Yang lebih miris lagi, tidak sedikit pemimpin yang terbelenggu
dengan transaksi politiknya sendiri. Utang budi politik semacam inilah yang
menjadi pangkal merebaknya fenomena korupsi. Perhatian pemimpin tak lagi fokus
pada rakyat, tapi para kroni politiknya. Yang diperjuangkan bukan lagi
kepentingan masyarakat, tapi kepentingan diri dan kelompoknya. Pada titik
inilah, akhlak, etika dan moralitas politik hanya menjadi slogan yang sering
diucapkan, tanpa dipraktikkan. Hal
ini sangat bertentangan dangan firman Allah Swt
dalam surah Shaff ayat 2-3:
“Wahai orang-orang beriman,
mengapa kamu mengatakan sesuatu yang tidak kamu kerjakan? Amat besar kebencian
di sisi Allah jika kamu mengatakan apa-apa yang tidak kamu kerjakan.” (QS Shaff [61]: 2-3)
C. Bekal Dasar Seorang Pemimpin
Dalam kepemimpinan, ada tiga bekal
dasar yang harus dimiliki oleh seorang pemimpin. Yakni memiliki kecerdasan
intelektual, kecerdasan emosional, dan kecerdasan spiritual. Idealnya pimpinan
yang bijaksana adalah pemimpin yang memiliki ketiga faktor tersebut. Sekarang
ini kecerdasan intelektual saja tidak cukup dalam memimpin. Banyak pemimpin
yang luar biasa cerdas tapi gagal dalam kepemimpinannya karena pemimpin
tersebut tidak memiliki kecerdasan emosional dan kecerdasan spiritual.

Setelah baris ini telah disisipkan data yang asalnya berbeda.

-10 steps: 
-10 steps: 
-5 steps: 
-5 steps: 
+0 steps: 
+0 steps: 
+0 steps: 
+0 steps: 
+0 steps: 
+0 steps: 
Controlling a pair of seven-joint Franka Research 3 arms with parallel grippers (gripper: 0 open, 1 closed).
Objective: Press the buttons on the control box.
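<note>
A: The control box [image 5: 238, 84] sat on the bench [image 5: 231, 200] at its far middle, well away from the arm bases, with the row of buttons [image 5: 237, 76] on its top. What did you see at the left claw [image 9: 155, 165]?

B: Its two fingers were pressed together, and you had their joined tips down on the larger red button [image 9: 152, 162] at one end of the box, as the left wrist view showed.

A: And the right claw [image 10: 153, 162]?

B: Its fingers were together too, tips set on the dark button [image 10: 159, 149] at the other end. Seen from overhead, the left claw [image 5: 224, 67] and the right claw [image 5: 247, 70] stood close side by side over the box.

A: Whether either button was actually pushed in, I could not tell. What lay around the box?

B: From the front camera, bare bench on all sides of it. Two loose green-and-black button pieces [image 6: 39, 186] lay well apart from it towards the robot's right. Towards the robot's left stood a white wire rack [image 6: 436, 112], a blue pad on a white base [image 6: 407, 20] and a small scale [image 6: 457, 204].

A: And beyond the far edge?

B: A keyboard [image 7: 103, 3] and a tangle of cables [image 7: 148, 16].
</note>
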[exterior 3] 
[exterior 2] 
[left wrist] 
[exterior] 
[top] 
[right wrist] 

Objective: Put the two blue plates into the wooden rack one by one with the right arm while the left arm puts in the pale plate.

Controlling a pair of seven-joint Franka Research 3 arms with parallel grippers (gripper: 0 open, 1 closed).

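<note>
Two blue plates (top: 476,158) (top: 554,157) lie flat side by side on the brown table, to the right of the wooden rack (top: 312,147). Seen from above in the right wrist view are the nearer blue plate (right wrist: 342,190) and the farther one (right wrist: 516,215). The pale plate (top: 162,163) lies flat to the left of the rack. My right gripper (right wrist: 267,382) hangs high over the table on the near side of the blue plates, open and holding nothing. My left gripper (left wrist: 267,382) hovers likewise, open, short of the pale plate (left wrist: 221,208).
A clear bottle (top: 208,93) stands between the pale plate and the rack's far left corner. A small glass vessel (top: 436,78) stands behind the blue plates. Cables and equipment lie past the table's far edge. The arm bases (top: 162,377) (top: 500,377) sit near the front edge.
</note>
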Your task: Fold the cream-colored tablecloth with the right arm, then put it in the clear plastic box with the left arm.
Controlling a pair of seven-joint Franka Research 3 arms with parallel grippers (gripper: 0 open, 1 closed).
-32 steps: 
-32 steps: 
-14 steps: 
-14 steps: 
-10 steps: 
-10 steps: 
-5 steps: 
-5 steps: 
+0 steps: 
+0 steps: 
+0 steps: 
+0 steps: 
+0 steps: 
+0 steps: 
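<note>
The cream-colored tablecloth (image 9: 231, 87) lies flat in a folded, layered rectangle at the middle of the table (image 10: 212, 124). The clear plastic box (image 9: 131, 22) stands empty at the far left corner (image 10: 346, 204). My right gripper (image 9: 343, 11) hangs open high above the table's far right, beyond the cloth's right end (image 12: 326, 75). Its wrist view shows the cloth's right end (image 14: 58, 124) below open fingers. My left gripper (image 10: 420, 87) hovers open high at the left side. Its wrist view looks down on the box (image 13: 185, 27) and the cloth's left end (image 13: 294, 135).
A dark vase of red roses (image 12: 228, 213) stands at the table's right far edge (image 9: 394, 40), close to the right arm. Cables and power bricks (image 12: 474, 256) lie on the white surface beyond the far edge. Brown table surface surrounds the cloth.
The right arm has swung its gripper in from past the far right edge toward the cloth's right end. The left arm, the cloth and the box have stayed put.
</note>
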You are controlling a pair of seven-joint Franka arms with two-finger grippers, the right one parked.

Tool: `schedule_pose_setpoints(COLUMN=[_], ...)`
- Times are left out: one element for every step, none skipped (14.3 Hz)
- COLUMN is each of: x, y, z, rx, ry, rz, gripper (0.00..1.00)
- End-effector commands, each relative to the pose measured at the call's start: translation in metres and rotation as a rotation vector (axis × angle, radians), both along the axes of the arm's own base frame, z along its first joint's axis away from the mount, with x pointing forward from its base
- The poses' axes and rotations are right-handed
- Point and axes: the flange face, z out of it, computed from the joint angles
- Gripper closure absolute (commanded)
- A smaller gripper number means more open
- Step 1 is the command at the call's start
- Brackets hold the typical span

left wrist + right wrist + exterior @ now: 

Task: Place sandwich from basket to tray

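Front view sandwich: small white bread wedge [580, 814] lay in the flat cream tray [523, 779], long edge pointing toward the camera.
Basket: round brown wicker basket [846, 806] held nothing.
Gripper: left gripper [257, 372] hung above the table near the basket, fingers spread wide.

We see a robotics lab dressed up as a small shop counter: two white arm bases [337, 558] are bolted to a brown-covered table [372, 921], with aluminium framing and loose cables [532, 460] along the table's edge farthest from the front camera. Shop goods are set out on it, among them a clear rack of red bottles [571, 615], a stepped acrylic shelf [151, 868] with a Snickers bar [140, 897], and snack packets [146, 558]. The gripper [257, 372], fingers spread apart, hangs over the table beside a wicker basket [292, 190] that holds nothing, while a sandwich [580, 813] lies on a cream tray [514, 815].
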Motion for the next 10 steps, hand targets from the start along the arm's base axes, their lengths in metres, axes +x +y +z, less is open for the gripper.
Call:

Seorang pemimpin sudah pasti mampu
mengelola kemampuan otaknya agar tidak gagap ketika menghadapi persoalan
seberat apa pun. Karena tugas dan tanggung jawab yang dipikulnya amat berat,
kecerdasan intelektual merupakan salah satu faktor yang harus dimiliki. Seorang
pemimpin tidak hanya dituntut untuk mampu mengatur anak buahnya ataupun rakyatnya
akan tetapi juga harus mampu dalam memberdayakan potensi yang dimilikin anak
buahnya. Ia mampu membangun strategi, mancari peluang dan mengantisipasi setiap
bentuk ancaman yang menghadang didepan mata. Pemimpin yang cerdas otaknya akan
cepat dalam memahami persoalan dan tepat dalam mengambil keputusan. Dengan
demikian, tugas-tugasnya dan target kerja dapat terpenuhi. Suatu negara yang
dipimpin oleh seorang pemimpin yang memiliki kecerdasan intelektual akan
memiliki harapan untuk selalu eksis dalam menyesuaikan diri dengan laju
perubahan. Ketika perubahan mengalami percepatan yang signifikan, maka seorang
pemimpin pun dituntut untuk memiliki kemampuan yang signifikan.
Bekal
dasar kedua yang harus dimiliki oleh seorang pemimpin adalah kecerdasan emosional.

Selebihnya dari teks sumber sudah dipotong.